Work item → The data below holds a line containing "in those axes" and a line containing "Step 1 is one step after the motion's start"; please quote exactly those two lines and every line between them, and nothing else.

┄┄┄┄┄┄┄┄┄┄┄┄┄┄┄┄┄┄┄┄

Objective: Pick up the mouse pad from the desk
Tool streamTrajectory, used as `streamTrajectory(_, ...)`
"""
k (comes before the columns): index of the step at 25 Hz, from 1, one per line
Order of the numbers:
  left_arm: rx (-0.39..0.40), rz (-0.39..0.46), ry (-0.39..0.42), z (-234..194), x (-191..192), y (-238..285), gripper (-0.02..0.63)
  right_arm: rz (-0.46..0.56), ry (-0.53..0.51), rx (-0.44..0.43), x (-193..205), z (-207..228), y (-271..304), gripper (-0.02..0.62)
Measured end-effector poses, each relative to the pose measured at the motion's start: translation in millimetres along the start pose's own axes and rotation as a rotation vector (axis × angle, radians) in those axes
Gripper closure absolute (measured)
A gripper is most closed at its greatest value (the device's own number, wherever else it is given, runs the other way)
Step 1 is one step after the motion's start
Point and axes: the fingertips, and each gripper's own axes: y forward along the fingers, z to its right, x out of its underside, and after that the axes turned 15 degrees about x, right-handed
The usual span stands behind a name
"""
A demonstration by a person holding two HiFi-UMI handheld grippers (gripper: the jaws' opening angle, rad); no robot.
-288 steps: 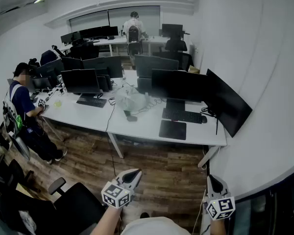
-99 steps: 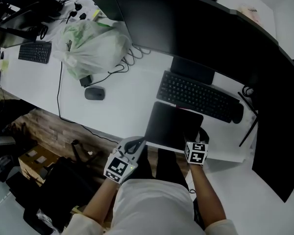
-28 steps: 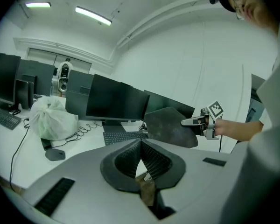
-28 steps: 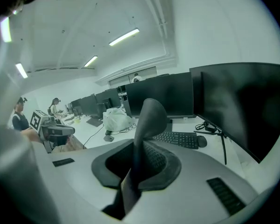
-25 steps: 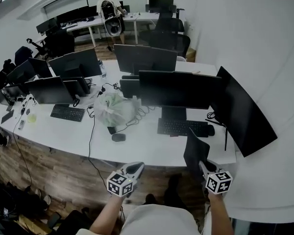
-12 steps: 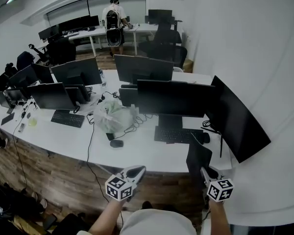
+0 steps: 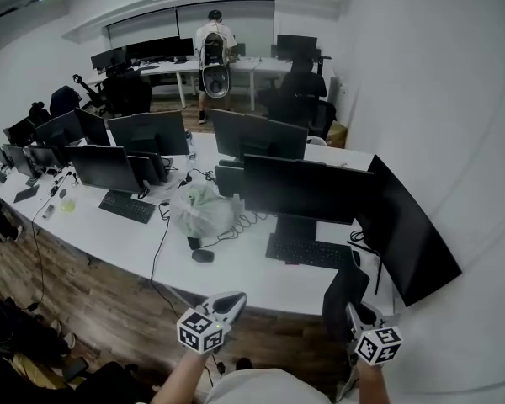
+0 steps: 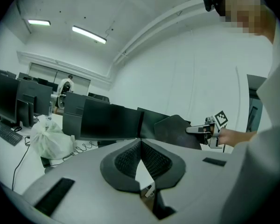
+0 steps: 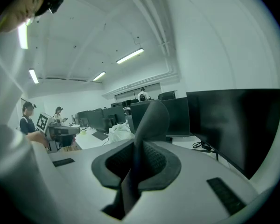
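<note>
Noted only in right gripper view: mouse pad (image 9: 151, 118) pinched on edge between fingers of right gripper (image 9: 139, 158), curling up past the tips. From head view: pad held clear of desk (image 7: 236, 280) (near its front edge), keyboard (image 7: 307, 251) and monitor (image 7: 307, 189) beyond the fingertips. Left gripper (image 8: 140, 143) pressed together, empty.
</note>
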Motion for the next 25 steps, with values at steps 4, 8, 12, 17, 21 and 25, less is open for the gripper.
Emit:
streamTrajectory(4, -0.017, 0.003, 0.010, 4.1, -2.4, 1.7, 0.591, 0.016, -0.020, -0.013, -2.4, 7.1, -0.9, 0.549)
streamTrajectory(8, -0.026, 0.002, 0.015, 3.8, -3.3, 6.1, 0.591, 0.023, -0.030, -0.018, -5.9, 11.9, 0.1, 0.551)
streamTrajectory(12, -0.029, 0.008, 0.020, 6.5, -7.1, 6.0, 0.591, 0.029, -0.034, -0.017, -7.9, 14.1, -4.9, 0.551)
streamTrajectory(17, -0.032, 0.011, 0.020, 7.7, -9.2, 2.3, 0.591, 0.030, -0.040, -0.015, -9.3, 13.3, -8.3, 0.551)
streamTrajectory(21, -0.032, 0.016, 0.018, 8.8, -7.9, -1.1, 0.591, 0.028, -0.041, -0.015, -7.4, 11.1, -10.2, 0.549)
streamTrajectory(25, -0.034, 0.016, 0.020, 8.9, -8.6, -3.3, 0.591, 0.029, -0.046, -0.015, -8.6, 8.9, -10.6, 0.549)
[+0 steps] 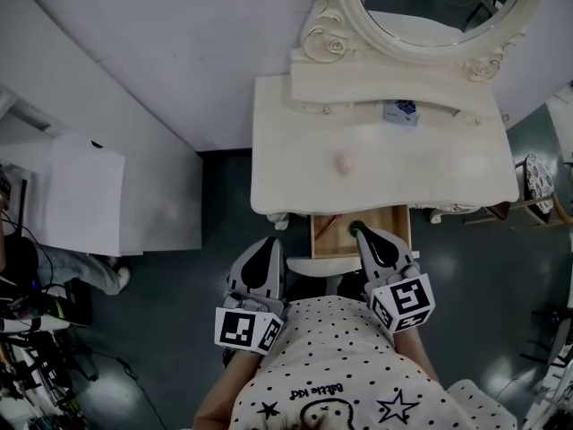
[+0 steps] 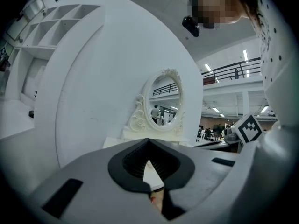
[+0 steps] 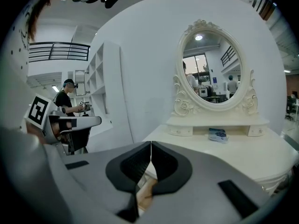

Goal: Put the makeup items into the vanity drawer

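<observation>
The white vanity table (image 1: 295, 150) stands in front of me with its oval mirror (image 1: 448, 3) at the back. Its wooden drawer (image 1: 333, 238) is pulled out under the front edge. A blue-and-white pack (image 1: 401, 112) (image 3: 217, 134) lies below the mirror shelf. A small pinkish item (image 1: 341, 162) rests mid-tabletop. My right gripper (image 1: 360, 233) (image 3: 151, 143) is shut and empty, its tip over the open drawer. My left gripper (image 1: 269, 244) (image 2: 149, 140) is shut and empty too, just left of the drawer below the table edge.
A white shelf unit (image 1: 85, 195) stands to the left against the curved white wall (image 1: 161, 43). A chair (image 1: 537, 186) sits at the vanity's right end. Cables and gear lie on the floor at far left (image 1: 27, 330).
</observation>
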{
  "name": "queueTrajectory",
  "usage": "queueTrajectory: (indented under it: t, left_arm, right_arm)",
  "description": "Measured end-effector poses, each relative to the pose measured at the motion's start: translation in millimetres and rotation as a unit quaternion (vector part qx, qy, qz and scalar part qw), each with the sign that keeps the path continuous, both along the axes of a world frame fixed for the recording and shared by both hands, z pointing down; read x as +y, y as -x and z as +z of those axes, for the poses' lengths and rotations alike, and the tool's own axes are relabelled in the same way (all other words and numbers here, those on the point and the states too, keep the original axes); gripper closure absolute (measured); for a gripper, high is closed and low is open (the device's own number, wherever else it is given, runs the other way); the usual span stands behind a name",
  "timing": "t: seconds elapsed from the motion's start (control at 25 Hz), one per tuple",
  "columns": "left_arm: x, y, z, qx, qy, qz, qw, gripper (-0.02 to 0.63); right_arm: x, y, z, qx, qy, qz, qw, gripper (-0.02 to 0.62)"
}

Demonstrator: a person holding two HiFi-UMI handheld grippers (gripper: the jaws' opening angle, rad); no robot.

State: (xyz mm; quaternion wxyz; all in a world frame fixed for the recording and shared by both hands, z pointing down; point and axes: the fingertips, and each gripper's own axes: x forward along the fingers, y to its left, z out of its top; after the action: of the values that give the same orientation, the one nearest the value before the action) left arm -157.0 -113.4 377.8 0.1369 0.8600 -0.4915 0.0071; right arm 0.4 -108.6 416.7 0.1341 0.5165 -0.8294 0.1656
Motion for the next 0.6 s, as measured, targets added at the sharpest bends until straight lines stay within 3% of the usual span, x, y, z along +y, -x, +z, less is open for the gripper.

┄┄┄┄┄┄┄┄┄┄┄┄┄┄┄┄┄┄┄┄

Output of the exercise →
Measured end-effector poses, each relative to the pose measured at the motion's start: translation in millimetres along the start pose's own axes and rotation as a rotation vector (axis × angle, radians) in those axes
Gripper closure absolute (measured)
A gripper is most closed at its greatest value (the device's own number, wherever else it is given, runs the other way)
Step 1 is one step after the motion's start

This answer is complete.